ASSIGNED TASK: Reproduce the records below exactly from their first line through the line containing "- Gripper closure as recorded", omitting all pictures.

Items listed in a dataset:
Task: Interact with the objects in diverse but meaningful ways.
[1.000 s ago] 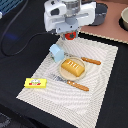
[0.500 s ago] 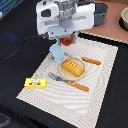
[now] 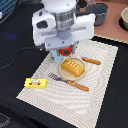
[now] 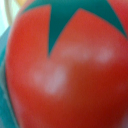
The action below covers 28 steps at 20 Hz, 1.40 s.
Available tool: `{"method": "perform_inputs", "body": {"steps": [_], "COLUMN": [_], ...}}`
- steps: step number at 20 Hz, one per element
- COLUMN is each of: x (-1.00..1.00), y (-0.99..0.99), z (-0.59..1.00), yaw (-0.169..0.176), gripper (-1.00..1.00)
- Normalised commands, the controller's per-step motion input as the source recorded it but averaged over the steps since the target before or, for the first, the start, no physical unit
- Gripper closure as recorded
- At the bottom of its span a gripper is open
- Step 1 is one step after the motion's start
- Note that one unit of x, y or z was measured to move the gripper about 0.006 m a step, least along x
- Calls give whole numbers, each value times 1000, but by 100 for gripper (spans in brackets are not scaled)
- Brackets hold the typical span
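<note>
Your arm's head sits low over the far edge of the striped placemat [image 3: 95, 95] on the dark surface [image 3: 15, 80], with the bread loaf [image 3: 73, 67] on its plate just toward the near side and the yellow packet [image 3: 35, 83] well off toward the exterior view's left. The red round fruit [image 3: 65, 51] lies directly beneath the end effector [image 3: 63, 48], its green calyx filling the wrist view [image 4: 64, 70]. It's round, so no long axis matters; you cannot tell whether the fingers are spread or clamped, being hidden.
</note>
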Motion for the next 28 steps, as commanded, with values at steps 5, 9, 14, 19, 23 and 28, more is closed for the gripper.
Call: {"method": "perform_inputs", "body": {"steps": [5, 9, 14, 19, 23, 28], "x": [382, 428, 569, 883, 784, 485], "y": [-984, -999, -819, -360, -261, -346], "z": [25, -26, -35, -25, -181, -103], "yaw": [0, 0, -3, 0, 0, -4], "gripper": [100, 100, 100, 100, 100, 100]}}
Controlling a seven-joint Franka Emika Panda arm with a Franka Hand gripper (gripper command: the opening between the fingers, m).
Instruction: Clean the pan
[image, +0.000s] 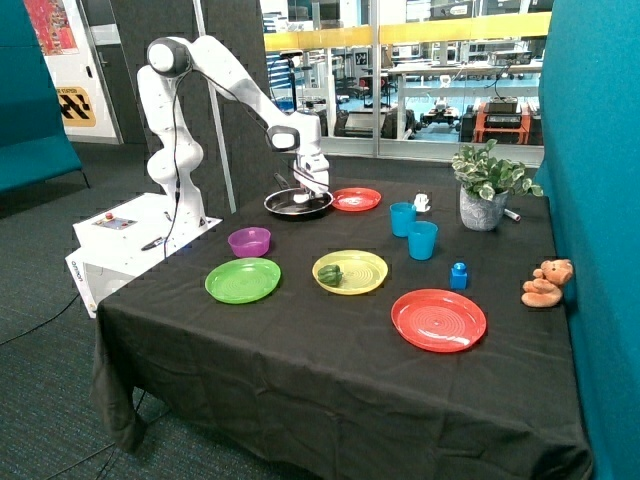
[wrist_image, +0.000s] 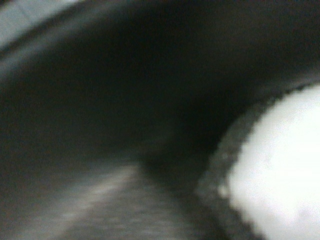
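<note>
Nearest me, by the front edge of the desk (image: 300, 400), sits a red plate (image: 438, 320), and behind it a yellow plate (image: 365, 272) with something green on it and a green plate (image: 242, 280). A purple bowl (image: 249, 241) comes next, with two blue cups (image: 412, 230) toward the plant side. And there's the action at the far edge: the pan (image: 298, 205), black inside with a bright rim, just beside a second red plate (image: 356, 199). The hand (image: 307, 190) is down inside it, right at the surface, with something white (wrist_image: 280, 170) at its tip, maybe a sponge or cloth. Fingers apart or together? I can't tell from here. The wrist view shows only dark pan floor and that white lump. Looks like the scrubbing itself. To do it well I'd say keep light, even pressure, sweep the whole floor out to the rim, and don't shove the pan into that plate.
</note>
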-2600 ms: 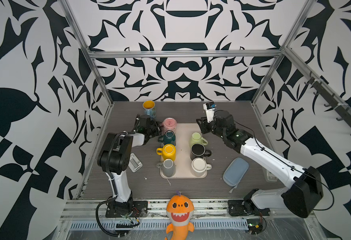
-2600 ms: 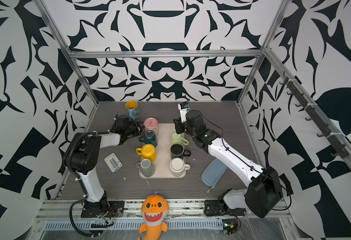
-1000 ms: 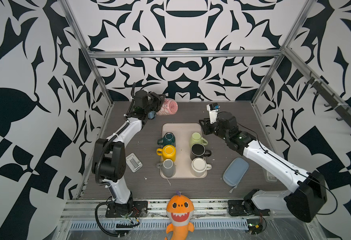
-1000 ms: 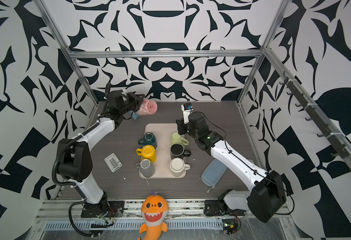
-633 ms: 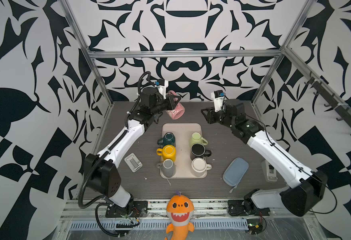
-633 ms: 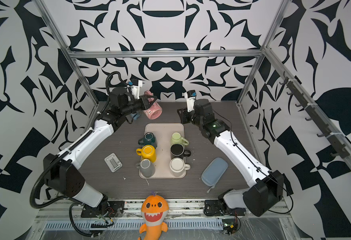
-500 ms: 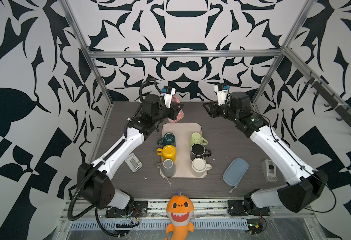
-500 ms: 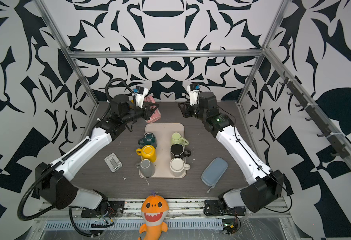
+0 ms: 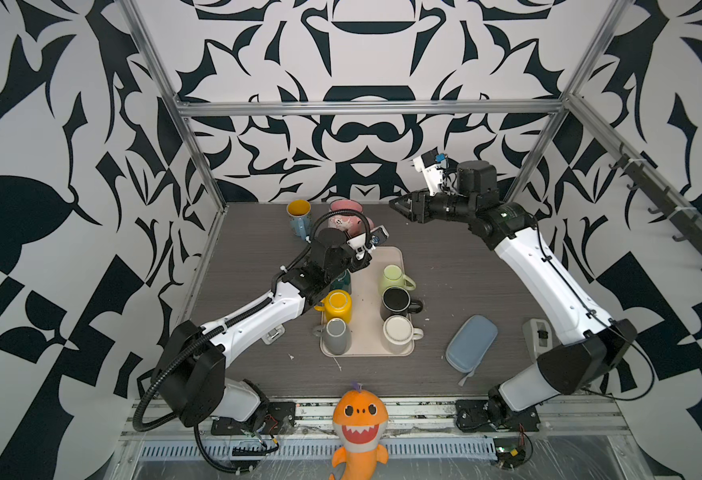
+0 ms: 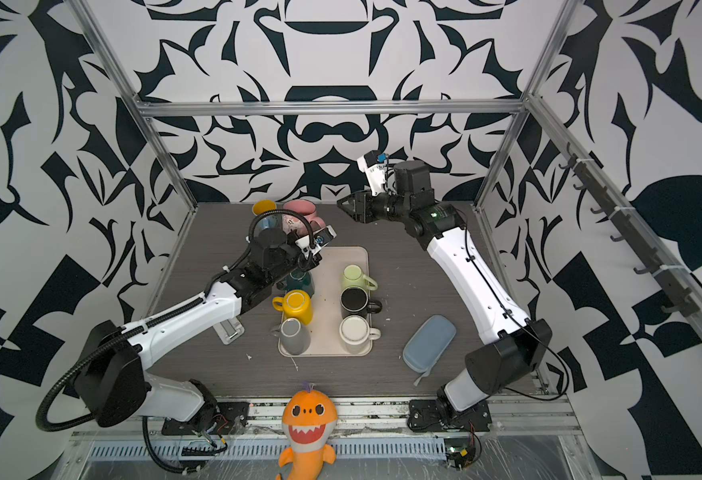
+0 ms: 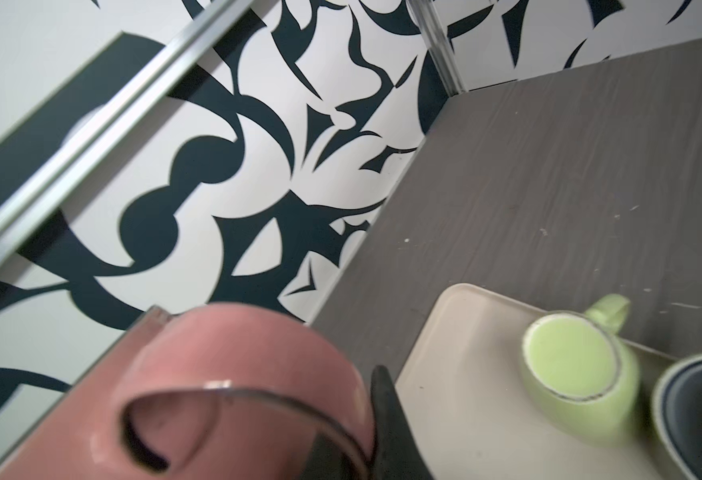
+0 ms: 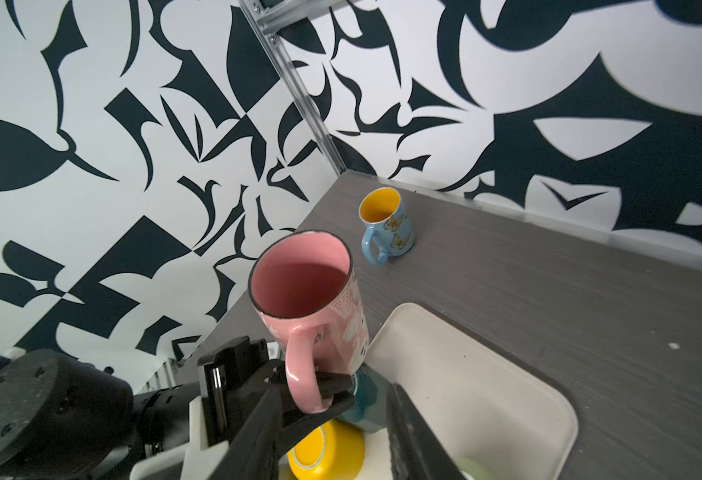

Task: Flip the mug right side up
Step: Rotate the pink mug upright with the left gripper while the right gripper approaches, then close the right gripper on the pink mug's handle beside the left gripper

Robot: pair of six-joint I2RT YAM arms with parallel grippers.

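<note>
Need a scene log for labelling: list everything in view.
pink mug: 1, pink, upright, held in the air near the tray's far end
blue mug: 1, blue, yellow inside, far table edge
tray: 1, beige, centre
teal mug, yellow mug, grey mug: tray's left column
green mug, black mug, white mug: right column
pouch: 1, blue-grey, right of tray
shark plush: 1, orange, front
left gripper: shut on pink mug's handle
right gripper: open, empty

Occlusions, blur, cropping

Pink mug [image 11: 233,390] was blurred and cut off in the left wrist view; left arm [image 9: 328,257] hid the teal mug [image 9: 341,282].
</note>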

SOLUTION FOR THIS PROBLEM:
Task: Interact with the objects in diverse but meaningful ways.
[1.000 s ago] 
[0.500 s ago] 
[now] 
[now] 
The action below covers 28 steps at 20 Hz, 1.40 s.
Available tool: `{"method": "perform_inputs", "body": {"steps": [_], "COLUMN": [_], ...}}`
- steps: step number at 20 Hz, one per element
- COLUMN is each of: x (-1.00..1.00), y (-0.99..0.99), z (-0.59..1.00), yaw (-0.169..0.176), gripper (-1.00..1.00)
- Normalised commands, the controller's per-step motion input as the source recorded it but averaged over the steps since the target before or, for the first, the start, no physical unit
- Gripper closure as recorded

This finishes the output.